BRIEF →
Leave every picture out. Set down all the lines below exactly.

EXTRACTED DATA →
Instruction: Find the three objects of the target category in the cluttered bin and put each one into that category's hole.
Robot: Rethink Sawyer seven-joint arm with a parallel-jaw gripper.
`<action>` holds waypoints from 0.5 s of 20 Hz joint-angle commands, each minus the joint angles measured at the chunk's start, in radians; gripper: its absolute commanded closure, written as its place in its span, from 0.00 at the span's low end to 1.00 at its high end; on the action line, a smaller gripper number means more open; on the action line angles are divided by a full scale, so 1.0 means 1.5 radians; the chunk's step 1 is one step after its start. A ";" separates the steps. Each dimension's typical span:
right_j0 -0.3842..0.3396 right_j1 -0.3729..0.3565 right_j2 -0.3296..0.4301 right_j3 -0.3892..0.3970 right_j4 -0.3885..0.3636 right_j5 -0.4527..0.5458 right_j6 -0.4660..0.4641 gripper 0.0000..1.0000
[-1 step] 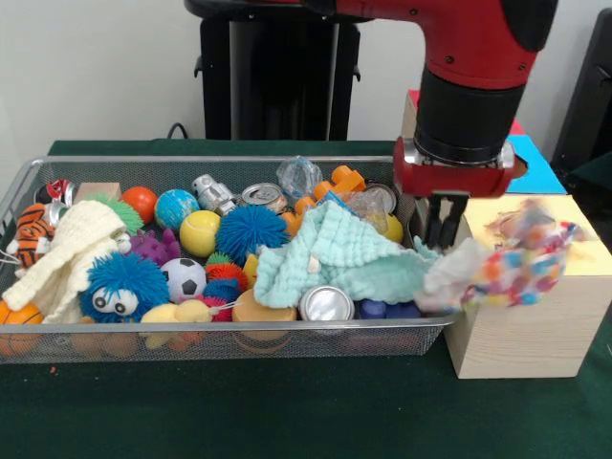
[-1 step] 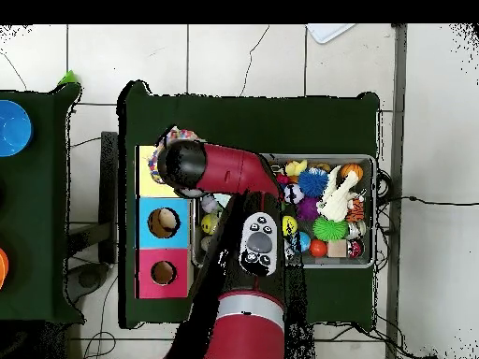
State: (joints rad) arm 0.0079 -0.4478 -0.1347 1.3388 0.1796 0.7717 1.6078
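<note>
Dk green cloth table (image 1: 287, 411) w/ wire mesh bin (image 1: 220, 337) on it and a wooden box (image 1: 535, 330) just beside the bin, box top split yellow/blue/pink w/ round holes (image 2: 164, 222) in the blue and pink parts; white wall behind, light tiled floor (image 2: 281, 56) around, no readable writing or labels anywhere. Gripper (image 1: 442, 229) sits between bin edge and box, fingers closed on a blurred multicolour spotted cloth (image 1: 512, 263) hanging over the box's yellow end. Mint knit cloth (image 1: 335, 256) and cream cloth (image 1: 67, 253) lie in bin among balls and cans.
</note>
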 commanded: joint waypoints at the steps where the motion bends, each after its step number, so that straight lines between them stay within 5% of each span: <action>1: -0.024 -0.021 0.109 0.129 0.033 0.125 0.041 1.00; 5: -0.036 -0.033 0.129 0.144 0.044 0.131 0.043 1.00; 10: -0.039 -0.033 0.143 0.148 0.033 0.036 0.044 1.00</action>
State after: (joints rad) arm -0.0376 -0.4940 -0.0726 1.4483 0.1920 0.8454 1.6078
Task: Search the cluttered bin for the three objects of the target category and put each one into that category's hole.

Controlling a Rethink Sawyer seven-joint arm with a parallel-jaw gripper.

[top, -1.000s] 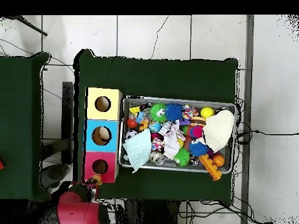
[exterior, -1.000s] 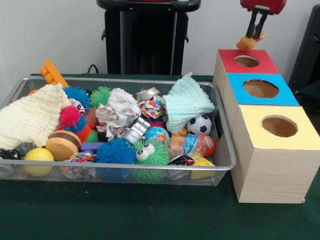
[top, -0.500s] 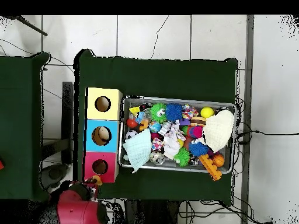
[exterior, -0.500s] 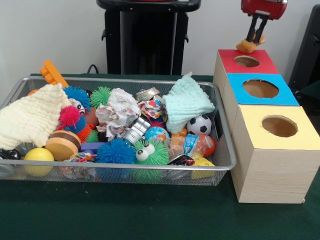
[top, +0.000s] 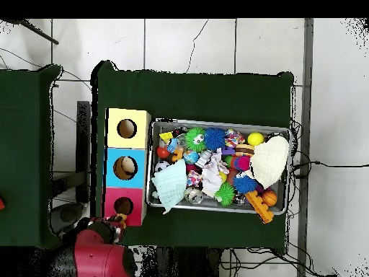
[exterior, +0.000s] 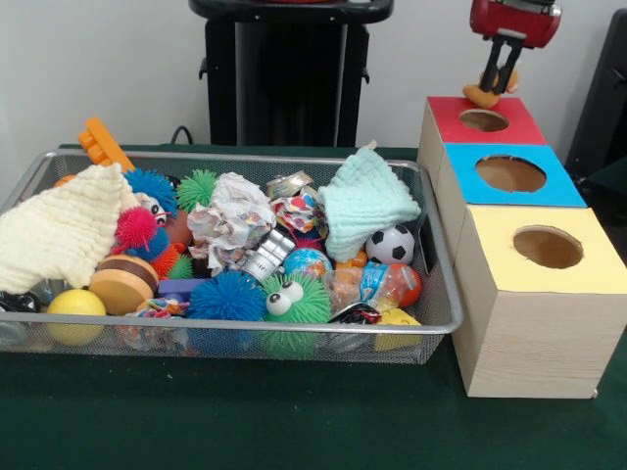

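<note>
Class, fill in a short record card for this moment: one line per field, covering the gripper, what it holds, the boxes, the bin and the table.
gripper: fingers closed on a small orange object
gripper position: above the far edge of the red box, beside its hole, not over it
boxes: a row of three, red, blue box, yellow box, each with one round hole on top
bin: wire mesh bin full of mixed toys and cloths
bin contents seen: soccer ball, yellow ball
table: green table cover
</note>
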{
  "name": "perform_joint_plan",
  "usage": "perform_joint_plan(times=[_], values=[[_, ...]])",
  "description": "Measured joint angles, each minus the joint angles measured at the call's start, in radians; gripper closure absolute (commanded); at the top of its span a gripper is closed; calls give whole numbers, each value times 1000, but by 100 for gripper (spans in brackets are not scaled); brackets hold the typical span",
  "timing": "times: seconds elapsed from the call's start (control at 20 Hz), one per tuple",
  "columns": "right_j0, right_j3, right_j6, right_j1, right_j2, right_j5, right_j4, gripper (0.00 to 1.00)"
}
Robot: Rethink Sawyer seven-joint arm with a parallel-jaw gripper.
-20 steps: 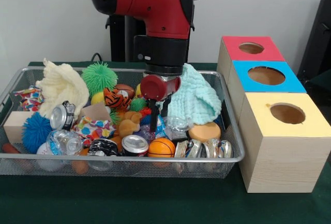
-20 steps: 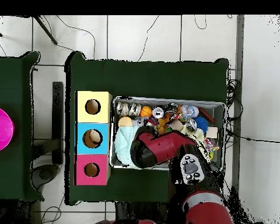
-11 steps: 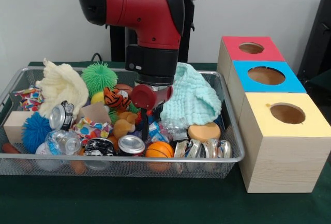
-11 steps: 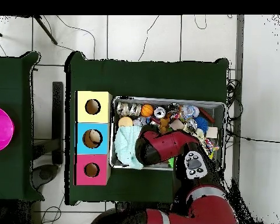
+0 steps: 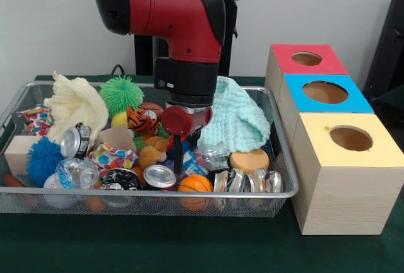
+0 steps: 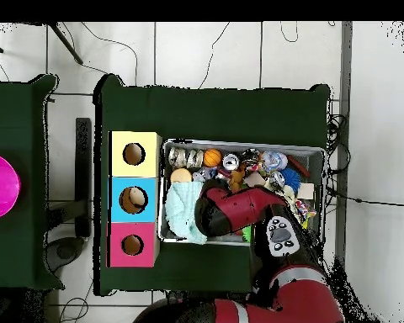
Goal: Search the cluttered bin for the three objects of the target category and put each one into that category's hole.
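A wire bin holds a jumble of toys, cans and cloths. My gripper reaches down into its middle, between a brown teddy and a crumpled clear wrapper, just behind an upright can and a small basketball. Whether it holds anything is hidden by the clutter. To the bin's right stand three boxes with round holes: red, blue and yellow. In the overhead view the arm covers the bin's centre and hides the gripper.
A mint cloth lies right of the wrist, a cream cloth at the left. Green and blue spiky balls, a tiger plush, crushed cans, a plastic bottle and a wood block crowd the bin.
In the front view the arm moved left and lower into the bin over the last second. It has hardly moved in the last half second. The front can and basketball shifted slightly.
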Motion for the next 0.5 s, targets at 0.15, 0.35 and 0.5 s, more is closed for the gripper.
perform_joint_plan(times=[0.15,0.35,0.5], values=[[-7,10,0,-7,7,0,0,0],[-7,26,0,-19,13,0,0,0],[-7,34,0,-26,21,0,0,0]])
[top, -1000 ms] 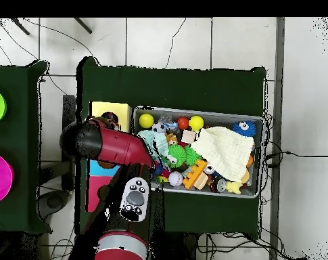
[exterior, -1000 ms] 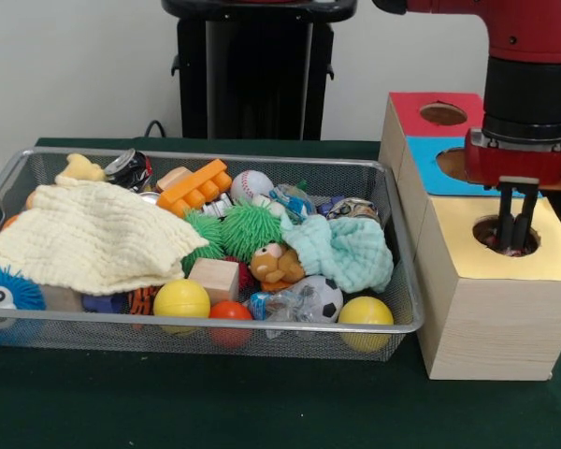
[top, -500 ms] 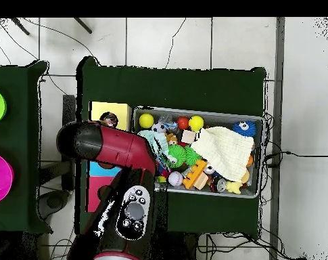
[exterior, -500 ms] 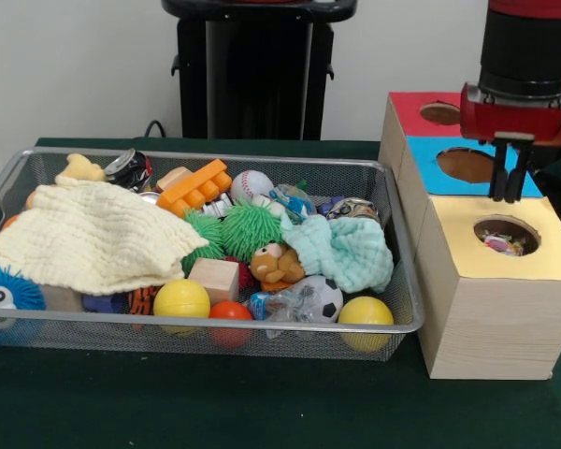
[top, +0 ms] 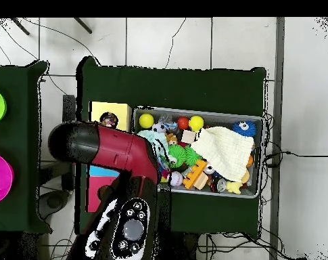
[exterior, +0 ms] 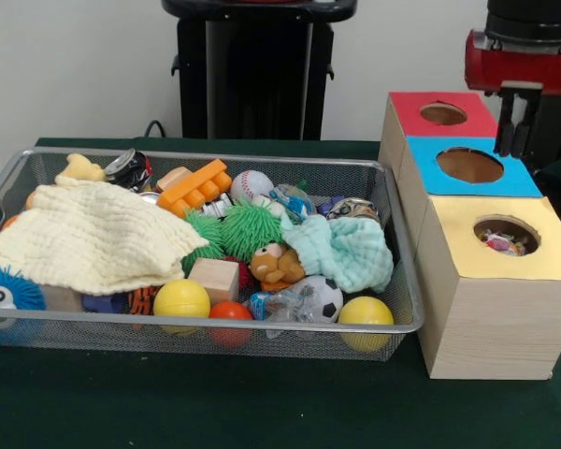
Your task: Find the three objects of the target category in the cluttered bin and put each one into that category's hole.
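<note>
Gripper (exterior: 516,126) hangs above the blue-topped box (exterior: 505,178), fingers close together, holding nothing. Floral cloth (exterior: 501,244) lies inside the round hole (exterior: 506,234) of the yellow-topped box (exterior: 491,309). Wire basket (exterior: 404,309) w/ toys sits just beside the boxes.

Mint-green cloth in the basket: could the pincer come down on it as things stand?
Probably yes. The mint-green cloth lies on top of the toys with nothing over it, and the pincer hangs raised and empty above the blue-topped box.

White wall (exterior: 75,65), pale tiled floor (top: 166,42)
</note>
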Controlling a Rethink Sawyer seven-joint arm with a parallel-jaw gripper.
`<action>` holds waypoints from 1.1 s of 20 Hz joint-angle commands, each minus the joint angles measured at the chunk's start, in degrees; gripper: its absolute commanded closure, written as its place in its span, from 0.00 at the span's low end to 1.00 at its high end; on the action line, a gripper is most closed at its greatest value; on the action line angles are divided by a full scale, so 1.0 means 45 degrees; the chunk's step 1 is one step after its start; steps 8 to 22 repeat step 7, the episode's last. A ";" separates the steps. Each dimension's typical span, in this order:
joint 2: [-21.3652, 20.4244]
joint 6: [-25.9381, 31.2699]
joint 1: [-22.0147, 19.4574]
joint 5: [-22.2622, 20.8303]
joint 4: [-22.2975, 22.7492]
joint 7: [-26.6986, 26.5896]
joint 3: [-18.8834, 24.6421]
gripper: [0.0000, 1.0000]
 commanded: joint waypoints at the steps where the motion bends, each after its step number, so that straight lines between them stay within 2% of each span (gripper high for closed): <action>1: -0.0490 0.1080 -0.0226 -0.0915 0.1580 0.1871 0.0019 1.00; 22: -0.0670 0.0916 -0.0325 -0.0977 0.1845 0.1961 0.0011 1.00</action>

EXERCISE RESPONSE →
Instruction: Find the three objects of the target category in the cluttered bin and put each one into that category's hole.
Robot: Rethink Sawyer seven-joint arm with a parallel-jaw gripper.
`<action>` holds waypoints from 0.5 s of 20 Hz joint-angle commands, each minus the joint angles measured at the chunk's start, in radians; gripper: its absolute commanded closure, written as its place in its span, from 0.00 at the span's low end to 1.00 at its high end; on the action line, a smaller gripper number means more open; on the action line angles are divided by a full scale, so 1.0 means 1.5 radians; the chunk's step 1 is one step after its start. A ";" separates the steps. Each dimension's typical span:
right_j0 -0.3842..0.3396 right_j1 -0.3729..0.3565 right_j2 -0.3296..0.4301 right_j3 -0.3892..0.3970 right_j4 -0.3885..0.3636 right_j5 -0.4527..0.5458 right_j6 -0.4660..0.4641 gripper 0.0000..1.0000
[-1 step] 
[-1 step] 
State: (joints rad) arm 0.0079 -0.4478 -0.1347 1.3388 0.1796 0.7717 1.6078
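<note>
Dk green cloth table (image 1: 287, 411) w/ wire mesh bin (image 1: 220, 337) on it and a wooden box (image 1: 535, 330) just beside the bin, box top split yellow/blue/pink w/ round holes (image 2: 164, 222) in the blue and pink parts; white wall behind, light tiled floor (image 2: 281, 56) around, no readable writing or labels anywhere. Gripper (image 1: 442, 229) sits between bin edge and box, fingers closed on a blurred multicolour spotted cloth (image 1: 512, 263) hanging over the box's yellow end. Mint knit cloth (image 1: 335, 256) and cream cloth (image 1: 67, 253) lie in bin among balls and cans.
</note>
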 commanded: joint waypoints at the steps where the motion bends, each after its step number, so that straight lines between them stay within 5% of each span: <action>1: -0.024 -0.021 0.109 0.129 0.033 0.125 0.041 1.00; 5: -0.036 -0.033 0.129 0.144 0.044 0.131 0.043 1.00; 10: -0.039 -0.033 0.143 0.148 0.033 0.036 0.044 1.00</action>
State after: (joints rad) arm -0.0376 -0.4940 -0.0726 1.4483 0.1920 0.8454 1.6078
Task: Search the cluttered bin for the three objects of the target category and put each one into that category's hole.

Controlling a Rethink Sawyer seven-joint arm with a parallel-jaw gripper.

[top, -1.000s] 
[exterior, -1.000s] 
[top, -0.500s] 
[exterior, -0.500s] 
[top, +0.000s] 
[exterior, +0.000s] 

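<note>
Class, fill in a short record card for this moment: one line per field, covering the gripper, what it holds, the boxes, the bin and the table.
gripper: fingers closed on a small orange object
gripper position: above the far edge of the red box, beside its hole, not over it
boxes: a row of three, red, blue box, yellow box, each with one round hole on top
bin: wire mesh bin full of mixed toys and cloths
bin contents seen: soccer ball, yellow ball
table: green table cover
</note>
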{
  "name": "perform_joint_plan",
  "usage": "perform_joint_plan(times=[_], values=[[_, ...]])",
  "description": "Measured joint angles, each minus the joint angles measured at the call's start, in radians; gripper closure absolute (commanded); at the top of its span a gripper is closed; calls give whole numbers, each value times 1000, but by 100 for gripper (spans in brackets are not scaled); brackets hold the typical span",
  "timing": "times: seconds elapsed from the call's start (control at 20 Hz), one per tuple",
  "columns": "right_j0, right_j3, right_j6, right_j1, right_j2, right_j5, right_j4, gripper (0.00 to 1.00)"
}
Robot: Rethink Sawyer seven-joint arm with a parallel-jaw gripper.
-20 steps: 
-20 steps: 
-11 steps: 
-11 steps: 
+0 steps: 
+0 steps: 
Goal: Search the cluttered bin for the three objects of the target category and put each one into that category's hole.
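A wire bin holds a jumble of toys, cans and cloths. My gripper reaches down into its middle, between a brown teddy and a crumpled clear wrapper, just behind an upright can and a small basketball. Whether it holds anything is hidden by the clutter. To the bin's right stand three boxes with round holes: red, blue and yellow. In the overhead view the arm covers the bin's centre and hides the gripper.
A mint cloth lies right of the wrist, a cream cloth at the left. Green and blue spiky balls, a tiger plush, crushed cans, a plastic bottle and a wood block crowd the bin.
In the front view the arm moved left and lower into the bin over the last second. It has hardly moved in the last half second. The front can and basketball shifted slightly.
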Motion for the next 0.5 s, targets at 0.15, 0.35 and 0.5 s, more is closed for the gripper.
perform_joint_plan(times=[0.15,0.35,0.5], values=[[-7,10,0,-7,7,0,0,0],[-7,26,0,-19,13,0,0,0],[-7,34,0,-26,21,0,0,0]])
[top, -1000 ms] 
[exterior, -1000 ms] 
[top, -500 ms] 
[exterior, -500 ms] 
[top, +0 ms] 
[exterior, +0 ms] 
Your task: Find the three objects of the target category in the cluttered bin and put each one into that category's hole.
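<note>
Gripper (exterior: 516,126) hangs above the blue-topped box (exterior: 505,178), fingers close together, holding nothing. Floral cloth (exterior: 501,244) lies inside the round hole (exterior: 506,234) of the yellow-topped box (exterior: 491,309). Wire basket (exterior: 404,309) w/ toys sits just beside the boxes.

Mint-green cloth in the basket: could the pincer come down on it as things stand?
Probably yes. The mint-green cloth lies on top of the toys with nothing over it, and the pincer hangs raised and empty above the blue-topped box.

White wall (exterior: 75,65), pale tiled floor (top: 166,42)
</note>
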Controlling a Rethink Sawyer seven-joint arm with a parallel-jaw gripper.
`<action>` holds waypoints from 1.1 s of 20 Hz joint-angle commands, each minus the joint angles measured at the chunk's start, in degrees; gripper: its absolute commanded closure, written as its place in its span, from 0.00 at the span's low end to 1.00 at its high end; on the action line, a gripper is most closed at its greatest value; on the action line angles are divided by a full scale, so 1.0 means 45 degrees; the chunk's step 1 is one step after its start; steps 8 to 22 repeat step 7, the episode's last. A ";" separates the steps. Each dimension's typical span, in this order:
joint 2: [-21.3652, 20.4244]
joint 6: [-25.9381, 31.2699]
joint 1: [-22.0147, 19.4574]
joint 5: [-22.2622, 20.8303]
joint 4: [-22.2975, 22.7492]
joint 7: [-26.6986, 26.5896]
joint 3: [-18.8834, 24.6421]
gripper: [0.0000, 1.0000]
 commanded: joint waypoints at the steps where the motion bends, each after its step number, so that straight lines between them stay within 2% of each span (gripper high for closed): <action>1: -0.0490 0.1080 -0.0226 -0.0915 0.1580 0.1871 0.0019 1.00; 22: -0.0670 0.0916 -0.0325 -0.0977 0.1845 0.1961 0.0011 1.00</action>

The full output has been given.